## WHAT IS BEING ASKED
Print the listing exactly, but only as far as the line containing "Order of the". The first line and that line are both included.

::::

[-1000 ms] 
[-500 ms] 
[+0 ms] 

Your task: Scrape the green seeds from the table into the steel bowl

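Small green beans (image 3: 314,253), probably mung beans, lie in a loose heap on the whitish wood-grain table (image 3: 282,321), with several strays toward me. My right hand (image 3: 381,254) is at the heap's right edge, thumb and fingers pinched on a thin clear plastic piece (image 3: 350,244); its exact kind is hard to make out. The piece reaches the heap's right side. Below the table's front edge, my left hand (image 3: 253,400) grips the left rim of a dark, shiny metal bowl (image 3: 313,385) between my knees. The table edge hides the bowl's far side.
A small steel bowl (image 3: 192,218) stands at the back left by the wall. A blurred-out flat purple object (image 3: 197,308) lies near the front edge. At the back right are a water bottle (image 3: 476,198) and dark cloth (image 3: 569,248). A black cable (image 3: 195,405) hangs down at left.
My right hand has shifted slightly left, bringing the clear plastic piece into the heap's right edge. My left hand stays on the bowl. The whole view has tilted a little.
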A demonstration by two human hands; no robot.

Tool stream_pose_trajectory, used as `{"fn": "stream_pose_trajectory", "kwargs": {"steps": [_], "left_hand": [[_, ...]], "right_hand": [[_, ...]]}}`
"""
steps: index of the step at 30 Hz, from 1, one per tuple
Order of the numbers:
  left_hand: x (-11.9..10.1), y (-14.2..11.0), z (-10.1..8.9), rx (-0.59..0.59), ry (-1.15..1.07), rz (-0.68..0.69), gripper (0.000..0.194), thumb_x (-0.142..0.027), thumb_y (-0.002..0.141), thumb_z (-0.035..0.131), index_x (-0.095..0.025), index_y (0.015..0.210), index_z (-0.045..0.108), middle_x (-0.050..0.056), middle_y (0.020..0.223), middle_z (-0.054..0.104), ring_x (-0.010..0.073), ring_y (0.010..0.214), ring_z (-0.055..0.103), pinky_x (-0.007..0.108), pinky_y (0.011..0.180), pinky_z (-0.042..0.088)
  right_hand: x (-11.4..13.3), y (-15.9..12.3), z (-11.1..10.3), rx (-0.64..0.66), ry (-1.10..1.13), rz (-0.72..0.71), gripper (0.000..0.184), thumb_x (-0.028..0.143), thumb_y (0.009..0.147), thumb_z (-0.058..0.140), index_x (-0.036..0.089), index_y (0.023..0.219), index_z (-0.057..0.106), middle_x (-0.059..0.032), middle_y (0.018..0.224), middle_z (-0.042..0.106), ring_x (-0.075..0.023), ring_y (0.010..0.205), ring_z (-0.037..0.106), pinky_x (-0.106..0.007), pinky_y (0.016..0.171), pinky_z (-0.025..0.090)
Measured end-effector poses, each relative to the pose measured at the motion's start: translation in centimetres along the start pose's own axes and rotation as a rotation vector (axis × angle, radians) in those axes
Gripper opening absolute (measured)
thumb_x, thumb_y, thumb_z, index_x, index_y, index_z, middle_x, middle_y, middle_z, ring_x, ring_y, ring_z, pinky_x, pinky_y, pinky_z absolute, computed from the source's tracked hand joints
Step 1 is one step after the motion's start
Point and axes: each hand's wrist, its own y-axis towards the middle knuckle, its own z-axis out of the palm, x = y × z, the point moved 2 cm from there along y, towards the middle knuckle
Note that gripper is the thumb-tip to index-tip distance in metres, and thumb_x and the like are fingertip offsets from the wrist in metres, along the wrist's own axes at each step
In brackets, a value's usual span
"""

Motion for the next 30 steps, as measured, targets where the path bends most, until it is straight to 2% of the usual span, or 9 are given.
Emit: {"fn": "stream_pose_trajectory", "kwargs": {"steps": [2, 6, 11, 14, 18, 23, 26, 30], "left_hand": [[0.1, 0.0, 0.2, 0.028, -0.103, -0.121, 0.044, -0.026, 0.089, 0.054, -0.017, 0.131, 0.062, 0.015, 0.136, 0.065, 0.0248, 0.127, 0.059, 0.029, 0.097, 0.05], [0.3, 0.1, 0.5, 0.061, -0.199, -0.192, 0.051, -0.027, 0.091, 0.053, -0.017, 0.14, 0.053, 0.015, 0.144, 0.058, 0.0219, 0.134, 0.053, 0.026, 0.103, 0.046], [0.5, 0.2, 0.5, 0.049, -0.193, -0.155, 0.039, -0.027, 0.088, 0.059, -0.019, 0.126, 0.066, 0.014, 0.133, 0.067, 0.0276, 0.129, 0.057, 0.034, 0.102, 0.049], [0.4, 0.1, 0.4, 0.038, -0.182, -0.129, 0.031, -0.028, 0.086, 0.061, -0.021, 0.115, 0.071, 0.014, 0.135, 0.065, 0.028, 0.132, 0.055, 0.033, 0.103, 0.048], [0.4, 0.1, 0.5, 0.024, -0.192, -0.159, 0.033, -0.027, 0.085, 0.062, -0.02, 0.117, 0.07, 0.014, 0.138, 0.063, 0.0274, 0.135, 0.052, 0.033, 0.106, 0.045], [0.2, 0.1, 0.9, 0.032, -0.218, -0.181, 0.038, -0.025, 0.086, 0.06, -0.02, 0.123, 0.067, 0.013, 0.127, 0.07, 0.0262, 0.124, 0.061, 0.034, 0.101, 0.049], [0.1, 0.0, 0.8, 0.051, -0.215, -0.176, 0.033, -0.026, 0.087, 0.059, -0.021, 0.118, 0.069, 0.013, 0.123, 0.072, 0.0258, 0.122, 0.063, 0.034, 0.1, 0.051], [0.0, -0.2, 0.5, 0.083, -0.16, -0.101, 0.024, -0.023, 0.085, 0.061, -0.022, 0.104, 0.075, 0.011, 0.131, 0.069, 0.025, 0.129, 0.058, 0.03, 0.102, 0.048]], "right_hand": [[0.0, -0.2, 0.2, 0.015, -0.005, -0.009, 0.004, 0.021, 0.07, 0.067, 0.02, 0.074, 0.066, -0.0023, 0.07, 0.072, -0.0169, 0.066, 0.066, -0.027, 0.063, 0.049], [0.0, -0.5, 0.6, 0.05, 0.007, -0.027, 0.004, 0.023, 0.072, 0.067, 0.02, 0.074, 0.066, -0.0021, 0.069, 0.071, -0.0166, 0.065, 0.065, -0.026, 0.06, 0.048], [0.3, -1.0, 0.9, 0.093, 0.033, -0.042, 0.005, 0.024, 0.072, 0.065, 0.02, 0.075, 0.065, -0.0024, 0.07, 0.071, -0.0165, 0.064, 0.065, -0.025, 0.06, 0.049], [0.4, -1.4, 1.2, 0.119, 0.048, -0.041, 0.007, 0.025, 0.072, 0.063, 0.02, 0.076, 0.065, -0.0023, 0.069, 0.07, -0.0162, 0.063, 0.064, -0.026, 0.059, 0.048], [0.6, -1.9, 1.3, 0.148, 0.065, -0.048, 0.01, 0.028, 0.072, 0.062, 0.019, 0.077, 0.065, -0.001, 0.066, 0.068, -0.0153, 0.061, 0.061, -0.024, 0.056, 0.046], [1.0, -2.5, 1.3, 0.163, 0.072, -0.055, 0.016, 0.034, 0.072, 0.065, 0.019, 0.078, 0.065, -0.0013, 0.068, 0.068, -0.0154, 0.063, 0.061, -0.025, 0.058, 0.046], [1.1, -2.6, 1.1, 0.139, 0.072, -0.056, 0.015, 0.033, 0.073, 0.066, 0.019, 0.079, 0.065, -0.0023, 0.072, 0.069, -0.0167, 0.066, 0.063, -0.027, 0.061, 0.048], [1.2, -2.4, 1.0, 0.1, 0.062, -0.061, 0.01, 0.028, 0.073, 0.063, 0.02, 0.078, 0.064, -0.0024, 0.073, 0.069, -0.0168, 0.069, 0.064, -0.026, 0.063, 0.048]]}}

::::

## OUTPUT OF THE TASK
[-1000 ms] 
[-500 ms] 
[+0 ms] 

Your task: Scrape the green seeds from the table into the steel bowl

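Small green beans (image 3: 314,253), probably mung beans, lie in a loose heap on the whitish wood-grain table (image 3: 282,321), with several strays toward me. My right hand (image 3: 381,254) is at the heap's right edge, thumb and fingers pinched on a thin clear plastic piece (image 3: 350,244); its exact kind is hard to make out. The piece reaches the heap's right side. Below the table's front edge, my left hand (image 3: 253,400) grips the left rim of a dark, shiny metal bowl (image 3: 313,385) between my knees. The table edge hides the bowl's far side.
A small steel bowl (image 3: 192,218) stands at the back left by the wall. A blurred-out flat purple object (image 3: 197,308) lies near the front edge. At the back right are a water bottle (image 3: 476,198) and dark cloth (image 3: 569,248). A black cable (image 3: 195,405) hangs down at left.
My right hand has shifted slightly left, bringing the clear plastic piece into the heap's right edge. My left hand stays on the bowl. The whole view has tilted a little.
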A demonstration by two human hands; no robot.

Tool stream_pose_trajectory, used as `{"fn": "stream_pose_trajectory", "kwargs": {"steps": [_], "left_hand": [[_, ...]], "right_hand": [[_, ...]]}}`
"""
steps: index of the step at 30 Hz, from 1, one per tuple
Order of the numbers:

The response to this exercise is now finished.